PETA's at it again, using sexism as a mechanism for advancing their animal-rights advocacy platform. (Read my previous rant on this issue.) The group has launched a campaign against Mary-Kate and Ashley Olsen, whose clothing line features fur. Fair enough. The fur industry in inexcusable, and putting pressure on fashion designers to recognize fur as a sign of suffering and not glamor is essential to curbing consumer demand.
So there is plenty to get onto the twins about here. And what approach does PETA take? They launched a Halloween-themed Web site, branding them "Hairy Kate and Trashley Olsen: Fur Tramps" and "Trollsens: Fur Hags From Hell." Terms like "tramps" and "hags," while having ZERO to do with animal cruelty or PETA's mission or any of the pertinent issues at hand, uses gender as a basis for attack. Furthermore, the site's "Dress Up the Olsens" feature, in a clear reference to their struggles with eating disorders, lets users choose clothes for the cartoonish, yet frighteningly-thin women.
What is all this about again? Oh, right, the fur industry. Uh huh. See, I'm not opposed, necessarily, to using the media to shame public figures for reprehensible behavior and to call out those who make money off the suffering of animals. But see, let's keep on topic, at least, because failing to do so puts the whole thing in jeopardy by risking more broad-based public support. If using animal fur in your products is as heinous as we say it is, then that's enough. There is sufficient ammo already. So call them what they are. Animal abusers. Baby bunny killers. Mink murderers. Bad people. Whatever! But tramps? Come on!
I know, "bad people" doesn't make for a shocking headline.
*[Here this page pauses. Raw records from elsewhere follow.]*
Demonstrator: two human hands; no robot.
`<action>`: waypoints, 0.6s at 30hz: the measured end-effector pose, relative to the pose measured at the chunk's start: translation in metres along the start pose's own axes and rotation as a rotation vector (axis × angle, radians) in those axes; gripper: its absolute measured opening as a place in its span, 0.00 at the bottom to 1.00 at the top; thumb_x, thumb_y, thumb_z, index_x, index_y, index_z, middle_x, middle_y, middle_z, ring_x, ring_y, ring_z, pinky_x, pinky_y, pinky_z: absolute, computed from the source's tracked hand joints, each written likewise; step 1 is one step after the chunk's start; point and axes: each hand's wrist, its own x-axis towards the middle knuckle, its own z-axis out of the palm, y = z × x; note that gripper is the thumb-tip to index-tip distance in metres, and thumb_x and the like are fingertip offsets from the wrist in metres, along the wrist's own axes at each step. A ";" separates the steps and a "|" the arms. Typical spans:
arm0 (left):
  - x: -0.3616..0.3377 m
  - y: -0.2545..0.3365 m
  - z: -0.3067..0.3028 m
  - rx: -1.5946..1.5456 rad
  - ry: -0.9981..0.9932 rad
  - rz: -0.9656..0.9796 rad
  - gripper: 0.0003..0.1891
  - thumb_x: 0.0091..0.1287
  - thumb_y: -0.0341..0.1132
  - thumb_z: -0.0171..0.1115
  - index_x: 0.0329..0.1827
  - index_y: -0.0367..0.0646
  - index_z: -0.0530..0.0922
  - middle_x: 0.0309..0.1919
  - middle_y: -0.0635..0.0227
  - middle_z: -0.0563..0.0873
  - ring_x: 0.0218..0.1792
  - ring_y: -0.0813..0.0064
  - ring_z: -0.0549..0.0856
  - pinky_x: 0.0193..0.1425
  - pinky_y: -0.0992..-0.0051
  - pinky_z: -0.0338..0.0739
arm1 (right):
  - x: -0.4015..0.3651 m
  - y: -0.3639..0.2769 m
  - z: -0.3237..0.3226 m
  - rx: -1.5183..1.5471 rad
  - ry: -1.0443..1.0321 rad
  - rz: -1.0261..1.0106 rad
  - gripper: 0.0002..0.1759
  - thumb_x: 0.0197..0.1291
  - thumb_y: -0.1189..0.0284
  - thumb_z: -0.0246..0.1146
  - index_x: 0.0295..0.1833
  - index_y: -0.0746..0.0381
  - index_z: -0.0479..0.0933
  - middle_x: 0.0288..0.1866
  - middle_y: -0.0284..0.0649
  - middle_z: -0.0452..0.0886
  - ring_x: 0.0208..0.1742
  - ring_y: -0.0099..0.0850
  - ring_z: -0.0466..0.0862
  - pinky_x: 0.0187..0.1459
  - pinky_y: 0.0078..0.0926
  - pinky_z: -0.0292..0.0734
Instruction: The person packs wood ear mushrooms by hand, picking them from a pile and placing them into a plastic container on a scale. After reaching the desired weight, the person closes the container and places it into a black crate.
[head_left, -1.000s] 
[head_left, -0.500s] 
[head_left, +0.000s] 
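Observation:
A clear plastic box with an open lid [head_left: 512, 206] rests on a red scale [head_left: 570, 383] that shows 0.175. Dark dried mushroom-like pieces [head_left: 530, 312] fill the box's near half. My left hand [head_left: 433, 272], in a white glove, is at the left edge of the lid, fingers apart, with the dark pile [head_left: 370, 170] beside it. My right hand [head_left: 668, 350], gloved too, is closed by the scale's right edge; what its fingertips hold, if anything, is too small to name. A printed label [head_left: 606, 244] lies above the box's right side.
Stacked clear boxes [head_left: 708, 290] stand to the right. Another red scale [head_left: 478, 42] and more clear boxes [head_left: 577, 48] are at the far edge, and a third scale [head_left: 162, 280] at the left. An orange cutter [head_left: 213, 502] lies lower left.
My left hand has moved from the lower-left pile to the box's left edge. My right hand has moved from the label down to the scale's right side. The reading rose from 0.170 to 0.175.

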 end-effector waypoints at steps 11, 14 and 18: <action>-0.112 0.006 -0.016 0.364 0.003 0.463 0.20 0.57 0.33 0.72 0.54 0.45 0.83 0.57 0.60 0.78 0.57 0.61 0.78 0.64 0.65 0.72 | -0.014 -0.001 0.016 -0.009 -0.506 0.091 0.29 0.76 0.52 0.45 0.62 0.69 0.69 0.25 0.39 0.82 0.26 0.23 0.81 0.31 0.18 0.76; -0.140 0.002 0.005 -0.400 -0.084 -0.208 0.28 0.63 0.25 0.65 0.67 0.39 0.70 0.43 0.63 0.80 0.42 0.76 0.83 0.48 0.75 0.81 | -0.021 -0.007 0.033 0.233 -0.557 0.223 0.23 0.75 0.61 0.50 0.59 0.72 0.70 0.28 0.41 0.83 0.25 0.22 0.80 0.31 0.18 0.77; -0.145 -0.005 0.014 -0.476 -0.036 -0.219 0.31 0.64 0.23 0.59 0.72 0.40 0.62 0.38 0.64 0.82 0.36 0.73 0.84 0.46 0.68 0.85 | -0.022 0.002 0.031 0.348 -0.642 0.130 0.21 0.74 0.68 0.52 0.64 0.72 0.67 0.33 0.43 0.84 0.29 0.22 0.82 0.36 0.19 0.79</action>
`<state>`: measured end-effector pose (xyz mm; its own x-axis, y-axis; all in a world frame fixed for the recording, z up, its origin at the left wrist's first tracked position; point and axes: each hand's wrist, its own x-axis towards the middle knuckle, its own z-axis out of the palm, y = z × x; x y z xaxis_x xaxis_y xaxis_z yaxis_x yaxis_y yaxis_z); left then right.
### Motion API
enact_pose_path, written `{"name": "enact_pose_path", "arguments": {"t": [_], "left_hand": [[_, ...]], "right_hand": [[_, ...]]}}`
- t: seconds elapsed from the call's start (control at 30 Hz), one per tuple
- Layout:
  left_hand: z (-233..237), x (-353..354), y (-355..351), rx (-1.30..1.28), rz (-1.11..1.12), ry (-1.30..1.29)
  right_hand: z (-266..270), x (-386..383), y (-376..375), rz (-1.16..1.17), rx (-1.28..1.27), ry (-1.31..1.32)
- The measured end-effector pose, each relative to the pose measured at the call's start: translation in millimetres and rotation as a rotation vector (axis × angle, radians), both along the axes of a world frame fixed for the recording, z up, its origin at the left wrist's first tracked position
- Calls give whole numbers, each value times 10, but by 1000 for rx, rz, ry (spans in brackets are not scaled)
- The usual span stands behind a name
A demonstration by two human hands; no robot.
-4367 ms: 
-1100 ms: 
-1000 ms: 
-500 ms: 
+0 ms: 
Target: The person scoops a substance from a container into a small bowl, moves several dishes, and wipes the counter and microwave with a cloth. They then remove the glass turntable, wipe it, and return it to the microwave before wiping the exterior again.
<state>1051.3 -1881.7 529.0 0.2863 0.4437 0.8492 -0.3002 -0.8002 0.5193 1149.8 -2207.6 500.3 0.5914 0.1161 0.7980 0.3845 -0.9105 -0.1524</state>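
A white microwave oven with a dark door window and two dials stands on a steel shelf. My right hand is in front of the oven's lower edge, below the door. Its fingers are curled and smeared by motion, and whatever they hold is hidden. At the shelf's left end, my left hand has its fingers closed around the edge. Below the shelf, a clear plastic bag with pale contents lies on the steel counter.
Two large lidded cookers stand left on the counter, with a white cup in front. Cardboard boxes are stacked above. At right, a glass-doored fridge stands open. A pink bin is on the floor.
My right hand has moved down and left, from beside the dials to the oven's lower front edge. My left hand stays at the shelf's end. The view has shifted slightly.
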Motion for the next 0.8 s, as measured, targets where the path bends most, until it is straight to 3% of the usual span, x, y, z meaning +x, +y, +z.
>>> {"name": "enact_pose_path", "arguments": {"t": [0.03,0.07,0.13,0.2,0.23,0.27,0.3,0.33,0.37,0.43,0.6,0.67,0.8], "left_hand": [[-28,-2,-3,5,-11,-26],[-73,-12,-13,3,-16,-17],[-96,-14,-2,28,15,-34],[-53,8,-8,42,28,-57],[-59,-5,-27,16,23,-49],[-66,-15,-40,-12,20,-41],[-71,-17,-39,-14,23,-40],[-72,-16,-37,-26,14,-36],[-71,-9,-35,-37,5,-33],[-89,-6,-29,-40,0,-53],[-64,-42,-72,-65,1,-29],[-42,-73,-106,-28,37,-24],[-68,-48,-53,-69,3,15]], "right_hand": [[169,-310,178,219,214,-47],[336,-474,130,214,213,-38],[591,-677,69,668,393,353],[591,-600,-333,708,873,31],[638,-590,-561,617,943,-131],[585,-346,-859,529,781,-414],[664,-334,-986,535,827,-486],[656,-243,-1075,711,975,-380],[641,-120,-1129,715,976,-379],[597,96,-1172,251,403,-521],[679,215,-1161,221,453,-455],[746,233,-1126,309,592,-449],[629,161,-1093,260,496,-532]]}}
But, (and I know I sound like a broken record on this topic), whatever attention such tactics might get is offset by the fact that millions of thoughtful, rational people, who might otherwise be persuaded by sound argument, are instead just repulsed by the sexism and downright perversity of the campaign. Sometimes I question PETA's true intentions: To improve the lives of animals, or to be a media darling? So often I fear their work only serves to further brand vegetarianism as an "extremist" position, alienating those thoughtful individuals who might otherwise be interested in learning more.
Interestingly, in my Animal Ingredients A to Z book, there is an introduction by Bruce Friedrich, the director of vegan outreach for PETA. He makes an impassioned and persuasive plea to vegans not to undermine the greater efforts of the movement by alienating would-be vegans. He says, "PETA wants to show people that veganism is easy and mainstream because that's what is best for animals." Funny, because in this quote, PETA seems to understand that the only way this whole "end animal suffering" thing is going to work is if it appeals to regular, mainstream people as being the right thing to do.
Yet, this current campaign goes out of its way to demonstrate how different PETA and its followers are from regular, mainstream folk. Is alienating and irritating untold numbers of people not exactly what PETA is doing by attacking the Olsen twins on the basis of gender and their history of mental illness? PETA is exchanging the opportunity to criticize an industry and those who participate in it on legitimate grounds for some self-satisfied chuckles at their own cleverness (and maybe garner a mention on PerezHilton.com.) Makes for a fun time around PETA headquarters, no doubt, but I'm not sure how many animals' lives it's ever saved.